# WORK TO COMPLETE
Nothing outside the range below should be printed. Output exactly the lines from the line with "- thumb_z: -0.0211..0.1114" to the line with "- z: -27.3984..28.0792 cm", both included.

# MATERIAL PROVIDED
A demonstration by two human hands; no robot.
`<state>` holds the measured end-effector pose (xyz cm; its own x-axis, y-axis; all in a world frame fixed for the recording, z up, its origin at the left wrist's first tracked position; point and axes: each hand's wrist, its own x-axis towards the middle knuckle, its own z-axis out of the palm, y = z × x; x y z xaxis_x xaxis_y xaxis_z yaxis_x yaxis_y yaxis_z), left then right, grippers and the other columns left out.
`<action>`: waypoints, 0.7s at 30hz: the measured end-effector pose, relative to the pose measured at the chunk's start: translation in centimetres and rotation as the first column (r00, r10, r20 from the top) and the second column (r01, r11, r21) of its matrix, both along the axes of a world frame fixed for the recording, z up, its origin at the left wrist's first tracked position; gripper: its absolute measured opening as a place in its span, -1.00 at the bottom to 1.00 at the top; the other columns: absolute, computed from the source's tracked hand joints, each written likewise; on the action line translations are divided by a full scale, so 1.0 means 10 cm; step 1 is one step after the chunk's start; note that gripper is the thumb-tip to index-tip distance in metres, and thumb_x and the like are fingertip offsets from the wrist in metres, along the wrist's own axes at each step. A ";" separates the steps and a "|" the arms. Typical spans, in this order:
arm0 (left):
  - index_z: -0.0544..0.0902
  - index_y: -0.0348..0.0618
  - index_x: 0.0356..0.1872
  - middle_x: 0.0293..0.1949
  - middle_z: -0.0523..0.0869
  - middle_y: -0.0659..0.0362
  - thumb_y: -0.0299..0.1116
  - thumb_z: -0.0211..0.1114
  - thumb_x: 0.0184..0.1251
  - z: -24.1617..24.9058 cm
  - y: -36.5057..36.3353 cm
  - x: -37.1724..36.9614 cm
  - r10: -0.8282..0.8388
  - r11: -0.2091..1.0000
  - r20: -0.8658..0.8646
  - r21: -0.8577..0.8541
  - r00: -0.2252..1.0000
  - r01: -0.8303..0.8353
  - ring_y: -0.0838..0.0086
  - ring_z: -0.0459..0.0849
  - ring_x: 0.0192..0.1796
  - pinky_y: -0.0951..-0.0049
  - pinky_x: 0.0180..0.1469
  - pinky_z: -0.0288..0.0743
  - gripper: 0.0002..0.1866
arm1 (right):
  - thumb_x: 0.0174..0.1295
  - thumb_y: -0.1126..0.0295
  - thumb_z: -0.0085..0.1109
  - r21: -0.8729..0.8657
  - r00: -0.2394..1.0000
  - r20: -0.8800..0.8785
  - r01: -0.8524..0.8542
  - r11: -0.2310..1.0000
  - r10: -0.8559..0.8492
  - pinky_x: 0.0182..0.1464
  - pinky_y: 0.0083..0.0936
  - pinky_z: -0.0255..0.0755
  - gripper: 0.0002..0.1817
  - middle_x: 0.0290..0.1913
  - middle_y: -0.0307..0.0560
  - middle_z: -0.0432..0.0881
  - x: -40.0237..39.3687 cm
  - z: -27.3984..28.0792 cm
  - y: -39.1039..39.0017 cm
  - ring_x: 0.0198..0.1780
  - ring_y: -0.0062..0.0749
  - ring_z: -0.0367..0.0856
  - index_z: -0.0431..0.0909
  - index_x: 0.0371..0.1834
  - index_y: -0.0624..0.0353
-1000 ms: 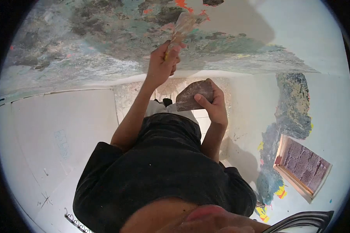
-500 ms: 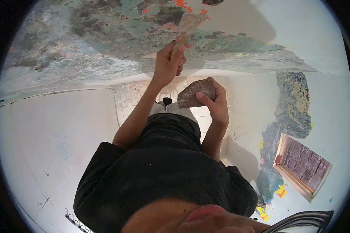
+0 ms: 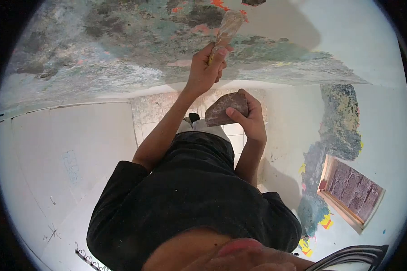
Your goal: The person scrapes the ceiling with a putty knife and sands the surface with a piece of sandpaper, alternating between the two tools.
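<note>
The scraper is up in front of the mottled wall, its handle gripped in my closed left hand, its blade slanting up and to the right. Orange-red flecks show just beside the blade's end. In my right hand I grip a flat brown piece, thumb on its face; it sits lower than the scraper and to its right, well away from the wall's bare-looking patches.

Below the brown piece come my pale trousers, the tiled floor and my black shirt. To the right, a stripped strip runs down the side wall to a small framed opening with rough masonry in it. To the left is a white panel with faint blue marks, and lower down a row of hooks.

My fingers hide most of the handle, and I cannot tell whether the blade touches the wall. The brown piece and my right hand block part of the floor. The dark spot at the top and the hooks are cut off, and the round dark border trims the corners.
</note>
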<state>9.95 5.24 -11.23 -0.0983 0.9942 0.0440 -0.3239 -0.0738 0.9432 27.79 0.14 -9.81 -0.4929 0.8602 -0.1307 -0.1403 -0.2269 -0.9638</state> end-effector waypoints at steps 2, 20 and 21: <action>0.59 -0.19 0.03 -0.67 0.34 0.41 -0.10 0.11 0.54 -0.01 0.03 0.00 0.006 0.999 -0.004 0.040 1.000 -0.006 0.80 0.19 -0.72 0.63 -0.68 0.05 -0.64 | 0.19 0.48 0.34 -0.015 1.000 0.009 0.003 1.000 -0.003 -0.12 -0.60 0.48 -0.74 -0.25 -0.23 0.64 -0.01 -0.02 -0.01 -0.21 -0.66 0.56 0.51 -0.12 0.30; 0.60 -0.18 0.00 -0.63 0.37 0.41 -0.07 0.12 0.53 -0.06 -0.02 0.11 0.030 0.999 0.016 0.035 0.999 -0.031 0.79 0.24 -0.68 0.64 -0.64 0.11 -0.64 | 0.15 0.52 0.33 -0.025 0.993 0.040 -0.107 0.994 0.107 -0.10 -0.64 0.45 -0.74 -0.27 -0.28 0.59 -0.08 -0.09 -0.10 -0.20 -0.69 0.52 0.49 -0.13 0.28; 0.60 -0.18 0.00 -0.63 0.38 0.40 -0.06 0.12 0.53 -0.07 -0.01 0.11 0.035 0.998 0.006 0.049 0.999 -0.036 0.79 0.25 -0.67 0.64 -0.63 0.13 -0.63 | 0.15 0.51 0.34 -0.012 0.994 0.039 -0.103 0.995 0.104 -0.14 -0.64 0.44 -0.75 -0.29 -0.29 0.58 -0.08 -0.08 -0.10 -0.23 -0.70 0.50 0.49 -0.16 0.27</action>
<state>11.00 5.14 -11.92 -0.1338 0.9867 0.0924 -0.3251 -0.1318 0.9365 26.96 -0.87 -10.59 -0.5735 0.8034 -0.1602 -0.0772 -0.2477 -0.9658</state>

# COMPLETED EXERCISE
  - thumb_z: -0.0211..0.1114
  - thumb_x: 0.0184..0.1251
  - z: -24.1617..24.9058 cm
  - y: -36.5057..36.3353 cm
  - x: -37.1724..36.9614 cm
  - r10: -0.8282..0.8388
  - r11: -0.2091..1.0000
  - r20: -0.8658..0.8646
  - r21: -0.8577..0.8541
  - r00: -0.2252..1.0000
  - r01: -0.8303..0.8353
  - ring_y: -0.0838..0.0086
  - ring_z: -0.0459..0.0849
  - ring_x: 0.0192..0.1796
  - pinky_y: -0.0951..-0.0049
  - pinky_x: 0.0180..0.1469
  - pinky_z: -0.0288..0.0743
  - gripper: 0.0002..0.1866
arm1 (right):
  - thumb_x: 0.0174..0.1295
  - thumb_y: -0.1126..0.0295
  - thumb_z: -0.0085..0.1109
  - r21: -0.8729..0.8657
  - r00: -0.2394..1.0000
  - r20: -0.8800..0.8785
  - r01: -0.8524..0.8542
  - r11: -0.2310..1.0000
  - r10: -0.8559..0.8492
  - pinky_x: 0.0182..0.1464
  - pinky_y: 0.0083..0.0936
  - pinky_z: -0.0255..0.0755
  - gripper: 0.0002..0.1817
  - middle_x: 0.0290..0.1913
  - middle_y: -0.0307..0.0560
  - middle_z: -0.0432..0.0881
  - x: -40.0237..39.3687 cm
  - z: -27.3984..28.0792 cm

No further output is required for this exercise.